Needless to say, by Friday my brain is mush, I feel like I am processing all the time; even when I am not at work. But this is the beast and speed of logistics.  It is ever growing and changing.  

Logistics is a great field to be in, it is facing a skills gap – by 2020 it is slated to have 5 million jobs unfilled because there won’t be people there to fill it. But it also means you have to know your stuff, you have to be willing to work, you have to be willing to learn new practice.  And a large and growing new practice is analyzing data. 

What kind of data? 

I can give you an example of what I do: 

Every day, twice a day, I pull a report on my team.  This report tells me how well each individuals quality and speed are within a benchmark that DSC has set as a standard.  I can see everything that my guys have done, measure it by productivity and then by the quality of their productivity.

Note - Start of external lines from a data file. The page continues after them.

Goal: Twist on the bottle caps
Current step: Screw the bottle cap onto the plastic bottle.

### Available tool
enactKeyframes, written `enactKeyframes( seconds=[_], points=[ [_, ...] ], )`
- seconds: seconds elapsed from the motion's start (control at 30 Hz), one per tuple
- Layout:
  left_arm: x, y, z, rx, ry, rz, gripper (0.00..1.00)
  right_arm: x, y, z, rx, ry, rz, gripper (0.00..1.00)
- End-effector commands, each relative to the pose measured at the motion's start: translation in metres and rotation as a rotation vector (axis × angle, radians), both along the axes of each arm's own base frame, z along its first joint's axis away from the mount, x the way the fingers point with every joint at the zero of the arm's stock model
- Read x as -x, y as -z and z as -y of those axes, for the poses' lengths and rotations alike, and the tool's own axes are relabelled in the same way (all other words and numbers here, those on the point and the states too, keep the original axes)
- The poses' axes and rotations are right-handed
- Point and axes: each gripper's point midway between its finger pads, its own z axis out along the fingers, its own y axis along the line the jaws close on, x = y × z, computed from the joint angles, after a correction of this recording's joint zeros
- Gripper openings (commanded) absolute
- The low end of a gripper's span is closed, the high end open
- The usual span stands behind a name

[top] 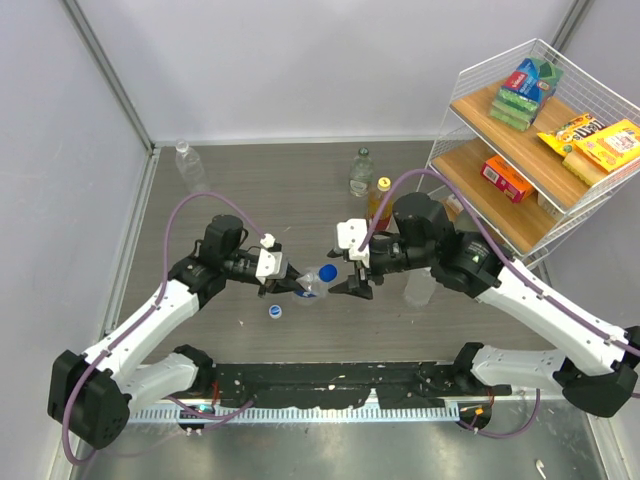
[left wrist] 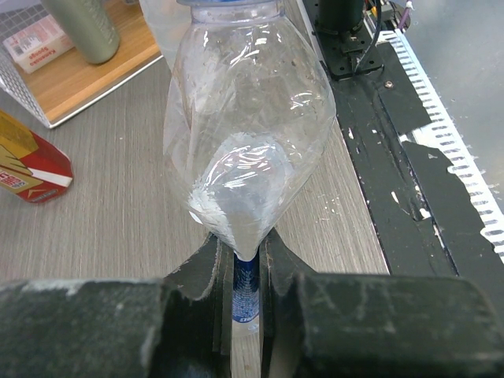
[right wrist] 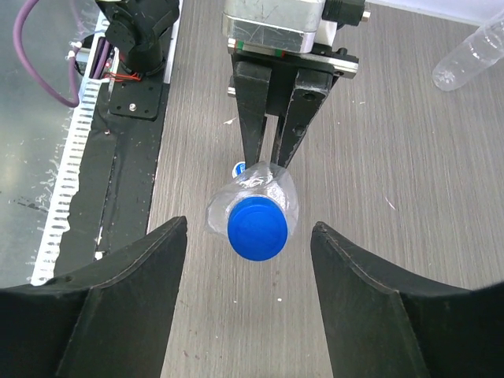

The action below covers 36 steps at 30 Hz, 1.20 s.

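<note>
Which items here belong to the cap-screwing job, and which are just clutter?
Job: held clear bottle; its blue cap; loose white-blue cap; back-left clear bottle; labelled bottle; amber bottle; front-right clear bottle.
Clutter: wire rack; snack boxes.

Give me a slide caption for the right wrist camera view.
Open right gripper straddles the blue cap on a clear bottle that the left gripper holds out sideways by its base.
</note>
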Motion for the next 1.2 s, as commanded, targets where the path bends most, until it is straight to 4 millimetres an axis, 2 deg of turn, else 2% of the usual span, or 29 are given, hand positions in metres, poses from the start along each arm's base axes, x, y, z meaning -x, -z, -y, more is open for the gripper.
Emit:
enactKeyframes(
  seconds=[0.0, 0.1, 0.43, 0.47, 0.53, 0.67, 0.8, 1.0, 1.07, 1.17],
  points=[
    [0.000, -0.019, 0.003, 0.035, 0.024, 0.031, 0.00, -0.001, -0.022, -0.006, -0.049, -0.006, 0.029, 0.68],
    [-0.001, -0.019, 0.003, 0.034, 0.021, 0.032, 0.00, -0.002, -0.020, -0.008, -0.041, -0.003, 0.021, 0.62],
    [-0.003, -0.022, 0.003, 0.037, 0.003, 0.037, 0.00, -0.009, -0.009, -0.008, 0.003, 0.036, 0.000, 0.52],
    [-0.003, -0.022, 0.002, 0.036, -0.001, 0.040, 0.00, -0.010, -0.006, -0.009, 0.012, 0.038, -0.007, 0.44],
    [-0.003, -0.023, 0.002, 0.039, -0.004, 0.046, 0.00, -0.010, -0.005, -0.010, 0.017, 0.041, -0.014, 0.36],
    [-0.006, -0.024, 0.002, 0.042, -0.024, 0.047, 0.00, -0.009, -0.010, -0.012, -0.006, 0.041, -0.016, 0.24],
    [-0.019, -0.033, 0.003, 0.072, -0.107, 0.060, 0.00, -0.014, -0.001, -0.010, 0.013, 0.091, -0.048, 0.17],
    [-0.039, -0.068, 0.007, 0.142, -0.309, 0.128, 0.00, -0.048, 0.016, -0.010, -0.004, 0.380, -0.189, 0.05],
    [-0.040, -0.080, 0.007, 0.165, -0.372, 0.206, 0.00, -0.070, 0.020, -0.003, -0.010, 0.555, -0.225, 0.01],
    [-0.048, -0.094, 0.009, 0.215, -0.490, 0.257, 0.00, -0.088, 0.029, -0.004, -0.030, 0.723, -0.332, 0.01]
  ],
)
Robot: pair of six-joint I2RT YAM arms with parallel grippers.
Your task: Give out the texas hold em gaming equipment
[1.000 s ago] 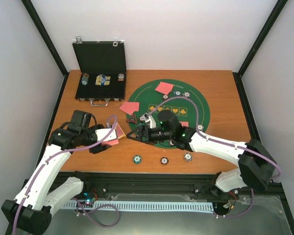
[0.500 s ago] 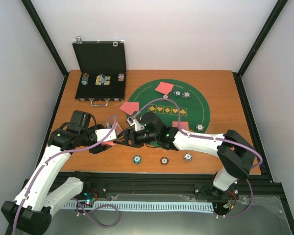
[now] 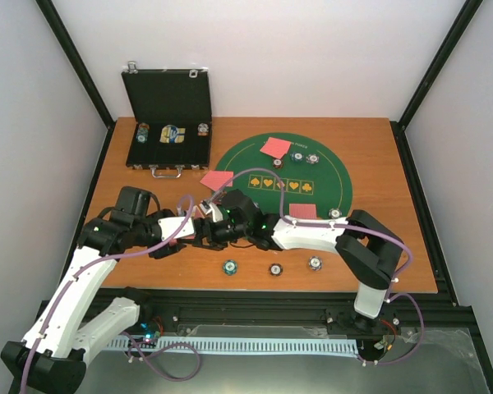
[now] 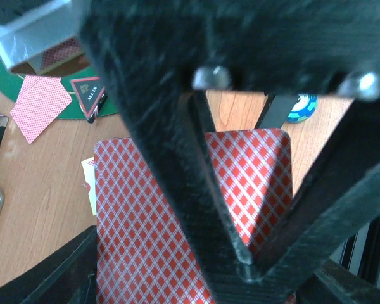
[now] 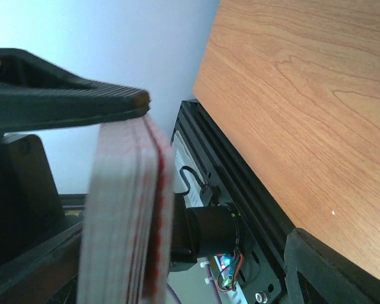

If they are not performing well or seem to be struggling in an area, it is my job to make them aware and give them the tools to adjust.

It used to be speed, “get the product out, get the product out, get the product out.” 

The the pendulum swung the other way, “get it right, get it right, get it right.” 

Now it has settled in the middle of performing in both areas.  And there is a happy medium, and I have to manage that happy medium.  And this medium is set by the customer. 

Management is shifting from “make sure it is done,” to “how is it getting done, let’s measure what is getting done and let’s set a quality standard within those measures that meets what our customer wants.”

All while juggling the weather, track and trace, lack of workers, accidents, system failures etc.  because it is never the same thing each day, and when you think that you have seen everything – something will prove you wrong. 

But at the heart is understanding and implementing data. And that is becoming a pretty common standard.  It is an exciting time in this world and I am grateful to be in it.